The first part of paper session 1b consisted of René Mogensen’s fascinating exploration of the ways in which interactivity exists between performers and computational aspects of a scored concert work. Mogensen expands upon the idea of interactivity as a two-way flow of information, examining the dialogical processes that characterise musical works featuring electronic elements.
Mogensen began by noting that listeners receiving a piece of music with live electronics may experience a difficulty in understanding the processes at play in real-time. In undertaking a data-flow analysis of Saariaho’s NoaNoa (1992), Mogensen mapped all activity contributing to the sound of the piece, constructing a visual representation of the complex interactive procedures. This allows the analyst unfamiliar with live electronics to easily visualise the ways in which the multiple elements required to perform the piece interact.

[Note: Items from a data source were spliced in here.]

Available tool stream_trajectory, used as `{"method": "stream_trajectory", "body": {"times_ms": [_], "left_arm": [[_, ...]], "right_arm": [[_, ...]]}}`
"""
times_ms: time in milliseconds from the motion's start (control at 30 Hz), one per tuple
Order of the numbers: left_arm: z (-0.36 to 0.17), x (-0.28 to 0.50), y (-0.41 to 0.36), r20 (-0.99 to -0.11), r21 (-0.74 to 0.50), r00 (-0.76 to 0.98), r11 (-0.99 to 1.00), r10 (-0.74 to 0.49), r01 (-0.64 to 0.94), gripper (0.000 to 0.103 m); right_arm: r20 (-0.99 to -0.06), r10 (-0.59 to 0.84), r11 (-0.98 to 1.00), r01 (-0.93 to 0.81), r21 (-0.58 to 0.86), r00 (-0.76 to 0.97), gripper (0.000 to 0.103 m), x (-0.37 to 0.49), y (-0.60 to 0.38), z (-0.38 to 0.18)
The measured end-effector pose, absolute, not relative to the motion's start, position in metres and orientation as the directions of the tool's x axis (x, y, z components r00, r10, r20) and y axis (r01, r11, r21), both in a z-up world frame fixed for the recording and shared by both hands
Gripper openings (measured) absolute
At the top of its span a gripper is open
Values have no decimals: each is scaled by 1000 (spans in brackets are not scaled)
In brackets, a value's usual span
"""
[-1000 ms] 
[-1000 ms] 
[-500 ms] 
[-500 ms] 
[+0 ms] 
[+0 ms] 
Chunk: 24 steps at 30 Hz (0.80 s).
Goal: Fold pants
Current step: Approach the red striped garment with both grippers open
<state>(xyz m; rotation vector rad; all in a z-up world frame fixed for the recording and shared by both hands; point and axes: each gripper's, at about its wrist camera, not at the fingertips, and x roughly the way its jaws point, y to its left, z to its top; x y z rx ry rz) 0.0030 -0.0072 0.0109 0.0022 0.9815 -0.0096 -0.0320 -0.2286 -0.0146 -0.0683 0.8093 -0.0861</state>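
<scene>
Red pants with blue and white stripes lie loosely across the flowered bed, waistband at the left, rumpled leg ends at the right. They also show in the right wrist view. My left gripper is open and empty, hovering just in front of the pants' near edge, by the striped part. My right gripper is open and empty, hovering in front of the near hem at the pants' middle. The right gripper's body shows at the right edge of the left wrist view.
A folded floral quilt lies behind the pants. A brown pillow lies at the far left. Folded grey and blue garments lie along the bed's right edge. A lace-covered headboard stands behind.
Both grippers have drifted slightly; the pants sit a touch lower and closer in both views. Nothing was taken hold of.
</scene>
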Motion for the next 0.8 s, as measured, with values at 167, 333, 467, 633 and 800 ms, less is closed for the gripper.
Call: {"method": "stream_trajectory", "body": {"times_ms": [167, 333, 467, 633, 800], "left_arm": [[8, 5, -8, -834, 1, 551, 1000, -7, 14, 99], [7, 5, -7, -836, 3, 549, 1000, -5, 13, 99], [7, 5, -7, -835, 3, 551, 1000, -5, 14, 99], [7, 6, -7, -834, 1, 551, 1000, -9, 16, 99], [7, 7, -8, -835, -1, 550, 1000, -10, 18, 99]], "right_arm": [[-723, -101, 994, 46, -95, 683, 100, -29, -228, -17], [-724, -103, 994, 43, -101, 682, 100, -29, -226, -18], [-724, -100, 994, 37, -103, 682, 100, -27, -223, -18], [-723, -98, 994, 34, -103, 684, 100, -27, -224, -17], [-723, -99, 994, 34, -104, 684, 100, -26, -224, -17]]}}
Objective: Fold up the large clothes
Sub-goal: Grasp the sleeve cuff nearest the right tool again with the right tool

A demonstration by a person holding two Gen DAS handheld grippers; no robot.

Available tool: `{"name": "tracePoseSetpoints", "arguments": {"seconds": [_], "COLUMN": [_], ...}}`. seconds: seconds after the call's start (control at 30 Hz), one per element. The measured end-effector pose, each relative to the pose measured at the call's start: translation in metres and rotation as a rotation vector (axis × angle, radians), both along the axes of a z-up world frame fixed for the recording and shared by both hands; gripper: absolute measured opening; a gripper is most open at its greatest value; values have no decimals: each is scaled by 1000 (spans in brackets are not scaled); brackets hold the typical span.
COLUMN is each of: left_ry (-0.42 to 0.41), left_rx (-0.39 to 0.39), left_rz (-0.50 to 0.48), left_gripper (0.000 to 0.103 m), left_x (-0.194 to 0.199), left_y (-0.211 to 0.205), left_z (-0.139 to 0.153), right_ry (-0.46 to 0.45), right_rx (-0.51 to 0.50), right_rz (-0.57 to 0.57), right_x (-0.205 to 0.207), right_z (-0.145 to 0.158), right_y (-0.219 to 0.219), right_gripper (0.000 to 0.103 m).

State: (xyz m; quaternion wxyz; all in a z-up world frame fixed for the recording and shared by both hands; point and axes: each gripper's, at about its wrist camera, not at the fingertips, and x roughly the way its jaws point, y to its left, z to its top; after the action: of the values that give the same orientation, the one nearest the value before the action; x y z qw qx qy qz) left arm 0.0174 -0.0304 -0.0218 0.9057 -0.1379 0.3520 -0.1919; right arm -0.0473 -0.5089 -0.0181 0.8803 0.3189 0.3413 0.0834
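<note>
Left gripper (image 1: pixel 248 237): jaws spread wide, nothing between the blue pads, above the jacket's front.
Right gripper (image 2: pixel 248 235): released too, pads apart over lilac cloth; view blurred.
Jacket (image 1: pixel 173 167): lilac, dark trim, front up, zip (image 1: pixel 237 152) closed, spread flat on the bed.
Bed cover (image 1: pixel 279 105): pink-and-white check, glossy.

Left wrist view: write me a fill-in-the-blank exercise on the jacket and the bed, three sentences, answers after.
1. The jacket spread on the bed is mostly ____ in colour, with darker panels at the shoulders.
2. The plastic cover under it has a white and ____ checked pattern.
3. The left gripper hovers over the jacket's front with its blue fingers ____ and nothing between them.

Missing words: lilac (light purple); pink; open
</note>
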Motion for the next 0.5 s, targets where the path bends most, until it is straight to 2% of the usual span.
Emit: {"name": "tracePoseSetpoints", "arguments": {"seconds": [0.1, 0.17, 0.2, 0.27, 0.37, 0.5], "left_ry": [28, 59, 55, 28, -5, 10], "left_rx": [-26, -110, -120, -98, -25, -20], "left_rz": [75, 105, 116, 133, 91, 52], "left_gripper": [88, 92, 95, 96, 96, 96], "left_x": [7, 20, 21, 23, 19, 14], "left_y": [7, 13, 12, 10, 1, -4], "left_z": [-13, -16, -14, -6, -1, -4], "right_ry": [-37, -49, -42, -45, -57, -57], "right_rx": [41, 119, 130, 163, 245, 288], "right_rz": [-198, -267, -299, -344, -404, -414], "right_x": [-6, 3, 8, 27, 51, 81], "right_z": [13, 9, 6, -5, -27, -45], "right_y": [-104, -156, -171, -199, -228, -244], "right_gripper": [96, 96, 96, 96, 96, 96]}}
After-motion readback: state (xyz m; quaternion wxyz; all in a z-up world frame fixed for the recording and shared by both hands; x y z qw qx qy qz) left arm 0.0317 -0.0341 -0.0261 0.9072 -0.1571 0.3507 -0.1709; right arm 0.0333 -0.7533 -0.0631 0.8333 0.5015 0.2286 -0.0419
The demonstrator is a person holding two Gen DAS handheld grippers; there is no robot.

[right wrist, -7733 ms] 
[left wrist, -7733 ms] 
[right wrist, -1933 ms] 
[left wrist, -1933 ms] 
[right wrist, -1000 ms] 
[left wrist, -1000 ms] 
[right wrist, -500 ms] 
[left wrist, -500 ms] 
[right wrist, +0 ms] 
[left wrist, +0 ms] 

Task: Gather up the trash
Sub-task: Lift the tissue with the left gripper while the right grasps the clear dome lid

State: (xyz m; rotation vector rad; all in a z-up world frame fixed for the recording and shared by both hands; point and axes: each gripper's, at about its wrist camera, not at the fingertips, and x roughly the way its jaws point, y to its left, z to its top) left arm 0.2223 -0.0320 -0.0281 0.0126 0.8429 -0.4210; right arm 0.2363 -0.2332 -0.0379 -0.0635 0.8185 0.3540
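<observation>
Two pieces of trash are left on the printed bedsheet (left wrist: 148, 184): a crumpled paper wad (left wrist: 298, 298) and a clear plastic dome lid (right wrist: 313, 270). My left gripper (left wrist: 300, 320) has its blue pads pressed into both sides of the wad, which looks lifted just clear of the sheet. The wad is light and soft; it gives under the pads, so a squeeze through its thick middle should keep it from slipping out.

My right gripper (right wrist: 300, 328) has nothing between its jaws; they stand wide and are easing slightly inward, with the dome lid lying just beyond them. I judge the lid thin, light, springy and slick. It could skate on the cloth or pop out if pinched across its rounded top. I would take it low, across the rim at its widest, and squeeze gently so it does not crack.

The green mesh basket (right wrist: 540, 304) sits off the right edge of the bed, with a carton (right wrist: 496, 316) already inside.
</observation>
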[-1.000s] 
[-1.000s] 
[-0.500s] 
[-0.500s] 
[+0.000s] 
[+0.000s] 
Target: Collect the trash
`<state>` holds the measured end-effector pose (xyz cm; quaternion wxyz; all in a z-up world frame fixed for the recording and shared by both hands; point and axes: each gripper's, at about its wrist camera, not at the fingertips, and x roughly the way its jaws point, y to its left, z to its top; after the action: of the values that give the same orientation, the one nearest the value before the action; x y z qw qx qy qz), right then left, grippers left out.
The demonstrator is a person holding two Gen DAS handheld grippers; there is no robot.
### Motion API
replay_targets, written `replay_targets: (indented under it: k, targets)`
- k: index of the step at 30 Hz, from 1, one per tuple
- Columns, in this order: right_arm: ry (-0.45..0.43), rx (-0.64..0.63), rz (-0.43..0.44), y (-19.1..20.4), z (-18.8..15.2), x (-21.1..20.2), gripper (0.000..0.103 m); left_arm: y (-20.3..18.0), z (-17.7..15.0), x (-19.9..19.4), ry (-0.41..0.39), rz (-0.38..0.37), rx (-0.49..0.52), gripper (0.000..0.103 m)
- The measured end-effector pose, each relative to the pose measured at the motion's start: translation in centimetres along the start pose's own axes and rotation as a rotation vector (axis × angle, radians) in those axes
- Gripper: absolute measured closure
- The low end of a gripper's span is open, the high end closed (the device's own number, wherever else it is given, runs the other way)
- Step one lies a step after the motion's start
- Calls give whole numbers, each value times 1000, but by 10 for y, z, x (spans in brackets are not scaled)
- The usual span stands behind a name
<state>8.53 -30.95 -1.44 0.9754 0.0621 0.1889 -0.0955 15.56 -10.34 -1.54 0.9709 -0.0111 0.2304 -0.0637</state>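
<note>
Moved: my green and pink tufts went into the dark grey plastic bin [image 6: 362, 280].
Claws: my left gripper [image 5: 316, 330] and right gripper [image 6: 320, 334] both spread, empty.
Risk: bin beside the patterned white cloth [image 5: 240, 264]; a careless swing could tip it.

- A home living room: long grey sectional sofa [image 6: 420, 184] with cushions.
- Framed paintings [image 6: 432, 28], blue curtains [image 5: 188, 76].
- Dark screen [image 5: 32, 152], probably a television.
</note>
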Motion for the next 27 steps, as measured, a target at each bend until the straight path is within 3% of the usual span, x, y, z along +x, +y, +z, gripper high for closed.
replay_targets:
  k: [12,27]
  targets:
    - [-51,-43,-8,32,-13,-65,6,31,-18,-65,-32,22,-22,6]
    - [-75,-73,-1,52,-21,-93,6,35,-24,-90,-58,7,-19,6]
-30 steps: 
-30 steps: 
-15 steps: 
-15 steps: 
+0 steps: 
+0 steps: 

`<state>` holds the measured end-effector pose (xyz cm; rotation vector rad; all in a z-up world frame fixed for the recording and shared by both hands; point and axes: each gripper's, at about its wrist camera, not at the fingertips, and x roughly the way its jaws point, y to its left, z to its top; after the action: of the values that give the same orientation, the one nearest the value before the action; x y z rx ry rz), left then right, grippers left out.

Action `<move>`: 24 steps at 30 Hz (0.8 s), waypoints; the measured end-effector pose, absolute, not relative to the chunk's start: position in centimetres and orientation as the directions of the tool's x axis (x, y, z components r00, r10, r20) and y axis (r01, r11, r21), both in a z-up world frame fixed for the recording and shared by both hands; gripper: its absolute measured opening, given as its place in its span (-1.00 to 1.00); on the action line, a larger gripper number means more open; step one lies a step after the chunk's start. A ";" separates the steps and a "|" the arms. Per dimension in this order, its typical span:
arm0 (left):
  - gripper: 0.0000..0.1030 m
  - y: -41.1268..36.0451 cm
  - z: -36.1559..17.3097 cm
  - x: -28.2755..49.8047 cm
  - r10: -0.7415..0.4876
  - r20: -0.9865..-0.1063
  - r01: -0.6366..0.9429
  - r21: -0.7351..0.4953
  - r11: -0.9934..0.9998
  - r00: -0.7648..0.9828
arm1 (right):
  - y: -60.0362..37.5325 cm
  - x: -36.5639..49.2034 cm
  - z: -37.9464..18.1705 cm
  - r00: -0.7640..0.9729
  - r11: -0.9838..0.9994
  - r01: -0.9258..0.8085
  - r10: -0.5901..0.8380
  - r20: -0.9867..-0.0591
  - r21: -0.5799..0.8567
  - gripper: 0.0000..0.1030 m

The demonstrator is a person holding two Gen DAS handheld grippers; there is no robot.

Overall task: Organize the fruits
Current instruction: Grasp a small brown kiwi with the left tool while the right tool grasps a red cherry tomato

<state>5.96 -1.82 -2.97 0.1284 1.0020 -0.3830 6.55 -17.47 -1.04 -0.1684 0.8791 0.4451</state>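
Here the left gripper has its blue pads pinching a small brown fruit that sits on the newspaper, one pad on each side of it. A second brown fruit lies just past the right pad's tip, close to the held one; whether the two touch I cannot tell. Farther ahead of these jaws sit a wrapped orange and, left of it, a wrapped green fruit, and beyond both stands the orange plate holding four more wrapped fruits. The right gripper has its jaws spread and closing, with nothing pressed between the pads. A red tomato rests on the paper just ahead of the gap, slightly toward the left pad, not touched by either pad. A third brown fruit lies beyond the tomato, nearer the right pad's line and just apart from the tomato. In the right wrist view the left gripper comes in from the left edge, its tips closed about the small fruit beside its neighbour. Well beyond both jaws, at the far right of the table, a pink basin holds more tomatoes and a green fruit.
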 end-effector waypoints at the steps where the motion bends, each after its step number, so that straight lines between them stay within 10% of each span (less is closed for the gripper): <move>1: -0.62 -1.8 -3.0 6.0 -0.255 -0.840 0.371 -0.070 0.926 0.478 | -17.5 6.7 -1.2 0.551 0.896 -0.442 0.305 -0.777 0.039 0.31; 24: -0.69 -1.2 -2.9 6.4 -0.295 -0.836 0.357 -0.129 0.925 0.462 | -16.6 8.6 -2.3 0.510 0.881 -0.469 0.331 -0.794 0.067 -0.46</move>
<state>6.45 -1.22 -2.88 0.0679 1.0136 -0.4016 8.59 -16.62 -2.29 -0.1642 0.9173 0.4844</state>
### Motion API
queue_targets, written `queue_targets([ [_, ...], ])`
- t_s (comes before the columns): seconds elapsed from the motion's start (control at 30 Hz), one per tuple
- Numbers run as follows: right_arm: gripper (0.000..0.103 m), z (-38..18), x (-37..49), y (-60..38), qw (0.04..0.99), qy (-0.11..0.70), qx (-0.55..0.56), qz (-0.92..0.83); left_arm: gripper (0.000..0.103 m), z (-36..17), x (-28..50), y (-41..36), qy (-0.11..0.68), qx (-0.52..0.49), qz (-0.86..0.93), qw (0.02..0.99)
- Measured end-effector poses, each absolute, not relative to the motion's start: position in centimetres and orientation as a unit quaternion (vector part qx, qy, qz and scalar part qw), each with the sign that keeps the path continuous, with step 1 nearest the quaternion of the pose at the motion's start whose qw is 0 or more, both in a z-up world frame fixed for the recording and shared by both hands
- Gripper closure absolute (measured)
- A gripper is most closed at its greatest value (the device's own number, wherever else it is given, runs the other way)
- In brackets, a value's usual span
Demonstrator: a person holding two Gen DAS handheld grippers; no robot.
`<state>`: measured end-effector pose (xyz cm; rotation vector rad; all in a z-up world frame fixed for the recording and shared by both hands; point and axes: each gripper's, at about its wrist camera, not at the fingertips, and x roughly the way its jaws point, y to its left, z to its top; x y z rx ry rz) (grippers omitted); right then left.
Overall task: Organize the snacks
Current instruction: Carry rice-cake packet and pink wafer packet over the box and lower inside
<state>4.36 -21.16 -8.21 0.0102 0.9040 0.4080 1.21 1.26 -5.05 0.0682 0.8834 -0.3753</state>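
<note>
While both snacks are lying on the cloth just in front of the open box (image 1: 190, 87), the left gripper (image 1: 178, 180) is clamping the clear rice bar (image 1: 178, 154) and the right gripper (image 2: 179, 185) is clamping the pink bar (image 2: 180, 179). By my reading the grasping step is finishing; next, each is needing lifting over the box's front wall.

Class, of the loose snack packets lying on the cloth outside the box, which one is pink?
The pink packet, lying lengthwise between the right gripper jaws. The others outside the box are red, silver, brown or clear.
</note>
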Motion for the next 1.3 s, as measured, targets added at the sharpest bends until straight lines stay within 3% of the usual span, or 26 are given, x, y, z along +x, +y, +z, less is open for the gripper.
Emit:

Interestingly, Mogensen continued by detailing how this type of analysis can lend itself to comparative investigation. By constructing system diagrams for several pieces, he was able to assess similarities and differences between them, paralleling the way in which comparative methods are possible using more traditional methods of analysis.
Consequently, Mogensen proposed a categorisation of interactive types. By comparing multiple score-based works throughout the session, he explained how comparative analysis could form the basis for this typology. By analysing at this abstract level, said Mogensen, comparative analysis becomes easier as a result of removing the complex technological elements, allowing systems to be compared more easily.
Colin Johnson’s thought-provoking presentation centred on algorithmic processes, and the ways in which these might inspire musical composition. Johnson detailed a range of different types of process, employing his background in computing to demonstrate how exactly the algorithms manifest in reality.
The metaphorical comparison of found algorithms to compositional structure was particularly fascinating. One memorable example of Johnson’s involved looking at the pathfinding habits of ants. Faced with a number of options, ants would quickly learn, through placement of pheromones, the quickest route to a food source. Johnson identified this as a stigmergic process: collective action organising a change in the environment.
Johnson’s categorisation of the types of processes that might inspire composers in the future had the aim of confronting the idea of computational process as rigid and unmoving. Johnson’s processes, rather, aim toward interactivity and adaptability: Learning, gamification and search processes are three more of Johnson’s examples that illustrate this sort of approach.
Although both Mogensen and Johnson’s explorations of the idea of interactivity were different, both speakers evoked computational processes. Whilst Mogensen took technological setups and developed an abstract ‘interaction interface’, Johnson began with metaphorical references to algorithmic process – such as the ant colony example – and considered how composers interested in algorithms might use such examples as inspiration.